During a visit to my native Italy, just weeks before the exhibition opened, I ran into the “Key of Solomon” at my local esoteric bookshop. I felt an instant magnetism to this ancient grimoire attributed to the homonymous biblical king, which contains 44 mysterious keys channeled and designed as an allegory to the seven planets. In the sculpture Lifteth The Needy Out Of The Dunghill, I worked with one of these potent pentacles, usually formed by a central seal, verses in biblical Hebrew and the names of God or the angels.

Among all the planetary qualities contained in the book, I worked with the expansive and generous energy of Jupiter, which stands for values such as tolerance, equity and fairness. Uniquely Jupiterian are also the ethics of social utility and public service, as in the case of the seal I chose. This sigil was in fact originally used as a protection against poverty, not understood on the individual level of material scarcity, but rather communally. By helping the poor and elevating the needy to the principles of their people, the benefit of this spell can only be harvested collectively.

This, to me, is the real beauty of this ancient magic; transcending the magician’s individualistic goals and attempting to be useful to human society as a whole.

Gate of the Sun (2022), inkjet print on plate, shadow-box frame, 77 x 106 x 5 cm | The mysterious monolithic gateway standing in the ancient archaeological site of Tiwanaku in Bolivia.

Seeking out portals in archeological sites, landscapes, and architecture is part of your artistic practice. What knowledge does the gate you photographed in Bolivia inscribe?

With “Thresholds” I searched for archeological idiosyncrasies to capture as landscape portals; mysterious objects that carry the memory and wisdom of their ancestral land. The subject I presented was the Gate Of The Sun, a megalithic stone structure standing in the archeological site of Tiwanaku, an ancient town at almost 4,000 meters high on the Bolivian Andes, which I visited in 2022. The entire complex was once an important initiatory centre of the homonymous pre-Inca civilisation who walked the land in the old times. While no written language existed, some of the knowledge the Gate inscribes is preserved within its structure, physical positioning and psychedelic engravings.

The Gate was in fact constructed with fine astronomical knowledge to act mostly as a solar calendar.

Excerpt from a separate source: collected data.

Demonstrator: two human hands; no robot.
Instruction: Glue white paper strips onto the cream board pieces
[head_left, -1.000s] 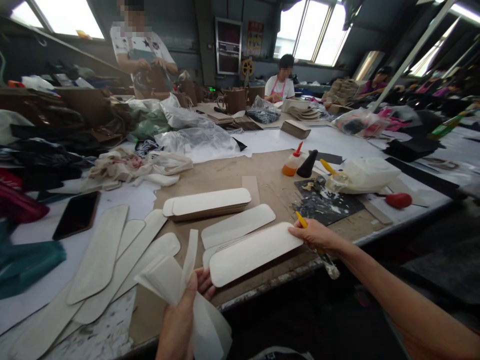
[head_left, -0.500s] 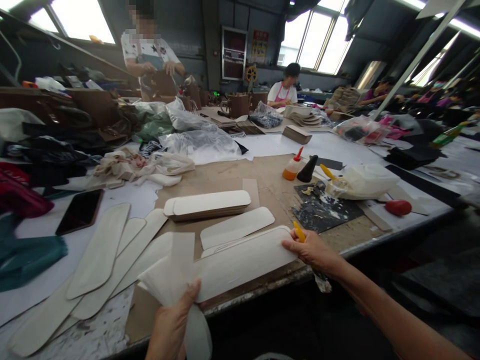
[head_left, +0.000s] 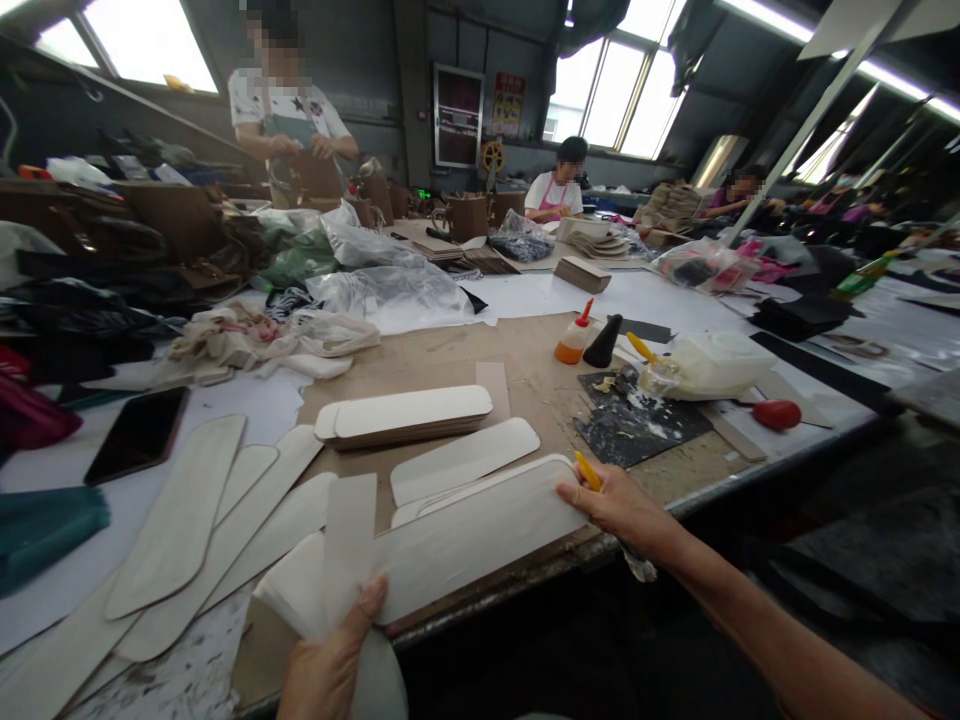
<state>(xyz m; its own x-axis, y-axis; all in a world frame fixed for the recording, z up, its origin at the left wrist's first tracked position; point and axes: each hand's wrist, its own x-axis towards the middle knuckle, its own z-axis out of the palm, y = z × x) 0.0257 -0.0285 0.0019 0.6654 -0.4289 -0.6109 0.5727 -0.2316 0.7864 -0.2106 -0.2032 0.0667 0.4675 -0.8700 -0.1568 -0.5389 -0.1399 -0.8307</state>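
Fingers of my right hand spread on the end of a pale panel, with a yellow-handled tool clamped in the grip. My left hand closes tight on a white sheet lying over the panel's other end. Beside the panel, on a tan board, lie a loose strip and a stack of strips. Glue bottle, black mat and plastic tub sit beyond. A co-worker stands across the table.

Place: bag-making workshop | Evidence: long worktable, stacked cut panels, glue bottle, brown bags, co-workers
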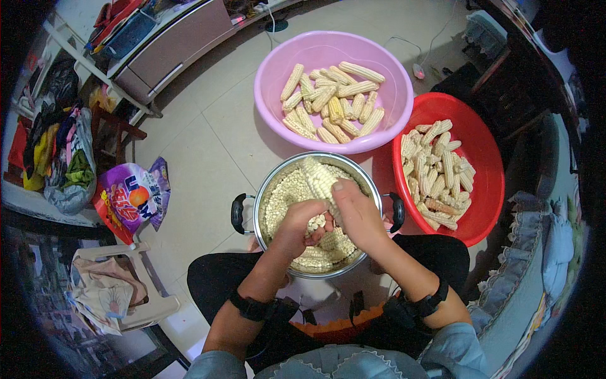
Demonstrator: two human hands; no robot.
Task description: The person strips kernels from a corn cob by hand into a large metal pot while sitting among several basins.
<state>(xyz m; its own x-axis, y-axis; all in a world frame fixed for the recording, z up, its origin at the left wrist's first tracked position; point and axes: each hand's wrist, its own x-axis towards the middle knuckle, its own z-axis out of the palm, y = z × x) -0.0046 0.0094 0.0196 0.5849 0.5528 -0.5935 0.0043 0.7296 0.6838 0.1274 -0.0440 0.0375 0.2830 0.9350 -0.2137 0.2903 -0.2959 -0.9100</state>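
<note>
Both my hands are over a steel pot point(256, 215) with black side handles, between my knees. Pale loose corn kernels point(284, 192) fill much of it. My right hand point(357, 213) grips an ear of white corn point(319, 177), its thumb along the side. The ear tilts up and away, its far tip blurred. My left hand point(303, 225) curls around several loose kernels point(316, 222) beside the ear's lower part. Whether its hidden fingers also touch the ear, I cannot tell.
Beyond the pot stands a pink basin point(397, 90) of pale corn cobs. A red basin point(487, 194) with more cobs is at right. On the left are a purple snack bag point(130, 194) and a plastic stool point(161, 308) with cloth on it. A cabinet point(175, 47) is farther back.
</note>
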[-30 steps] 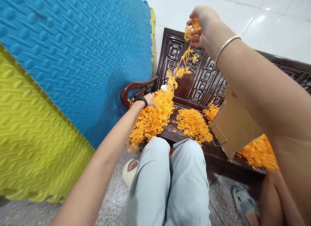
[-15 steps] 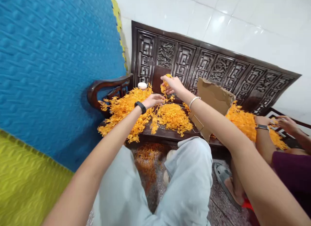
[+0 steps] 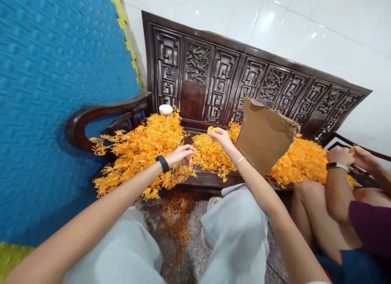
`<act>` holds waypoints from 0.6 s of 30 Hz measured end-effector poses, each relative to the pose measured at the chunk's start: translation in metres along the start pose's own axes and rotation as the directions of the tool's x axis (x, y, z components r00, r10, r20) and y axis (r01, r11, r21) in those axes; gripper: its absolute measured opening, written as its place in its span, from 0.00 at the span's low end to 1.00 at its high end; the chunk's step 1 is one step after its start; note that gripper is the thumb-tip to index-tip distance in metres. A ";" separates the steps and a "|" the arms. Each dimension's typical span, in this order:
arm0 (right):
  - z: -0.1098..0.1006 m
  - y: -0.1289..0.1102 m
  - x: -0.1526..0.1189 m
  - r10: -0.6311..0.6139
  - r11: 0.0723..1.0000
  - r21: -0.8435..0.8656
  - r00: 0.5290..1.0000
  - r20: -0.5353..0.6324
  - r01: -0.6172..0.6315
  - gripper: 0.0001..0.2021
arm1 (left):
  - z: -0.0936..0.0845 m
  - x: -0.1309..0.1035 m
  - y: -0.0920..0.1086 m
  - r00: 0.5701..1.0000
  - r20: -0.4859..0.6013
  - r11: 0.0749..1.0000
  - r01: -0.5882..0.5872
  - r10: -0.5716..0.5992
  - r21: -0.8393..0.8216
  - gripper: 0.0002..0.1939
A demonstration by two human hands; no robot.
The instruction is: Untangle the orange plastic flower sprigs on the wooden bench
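Space separates both hands (image 3: pixel 224 140) over orange flowers (image 3: pixel 160 131), cardboard (image 3: pixel 264 135) standing beside the right.

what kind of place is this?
Probably a room in a home, though a small workshop is possible: a carved dark wooden bench stands against a white tiled wall, with a blue foam mat beside its armrest.

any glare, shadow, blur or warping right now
In the head view, glare spots shine on the white tiled wall; shadow darkens the blue mat beside the armrest; the far-right orange pile looks softer than the leftmost pile; the forearms seem stretched by the lens.
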State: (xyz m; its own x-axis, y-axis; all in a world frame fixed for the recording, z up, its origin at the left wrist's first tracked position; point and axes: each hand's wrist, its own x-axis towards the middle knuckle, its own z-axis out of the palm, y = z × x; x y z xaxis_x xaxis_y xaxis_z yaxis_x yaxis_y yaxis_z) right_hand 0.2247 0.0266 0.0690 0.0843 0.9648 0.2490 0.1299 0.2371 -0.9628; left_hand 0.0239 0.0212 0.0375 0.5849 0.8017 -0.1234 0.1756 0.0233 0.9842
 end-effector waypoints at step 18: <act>0.002 0.016 -0.028 -0.053 0.984 -0.158 0.986 0.159 0.078 0.21 | -0.004 0.002 -0.016 0.988 -0.026 0.963 -0.142 0.152 0.228 0.16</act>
State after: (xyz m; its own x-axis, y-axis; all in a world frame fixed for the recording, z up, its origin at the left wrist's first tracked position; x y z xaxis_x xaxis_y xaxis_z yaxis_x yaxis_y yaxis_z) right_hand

Twice a year, during equinoxial evenings, looking from a designated observation point within the courtyard, the sun set over the head of Wiraqocha, the mysterious god engraved in the centre of the portal, known in Andean mythology as both the creator and the civiliser. From spring the alignment with the setting sun gradually fell towards East to reach the last figure engraved in the frieze during the Inti Raimi festival, at the time of the summer solstice. As the trumpet rang to mark the beginning of the Aymara year, the sun started its return West to finally set over the figure on the opposite side of the frieze during Capac Raimi, on the winter solstice.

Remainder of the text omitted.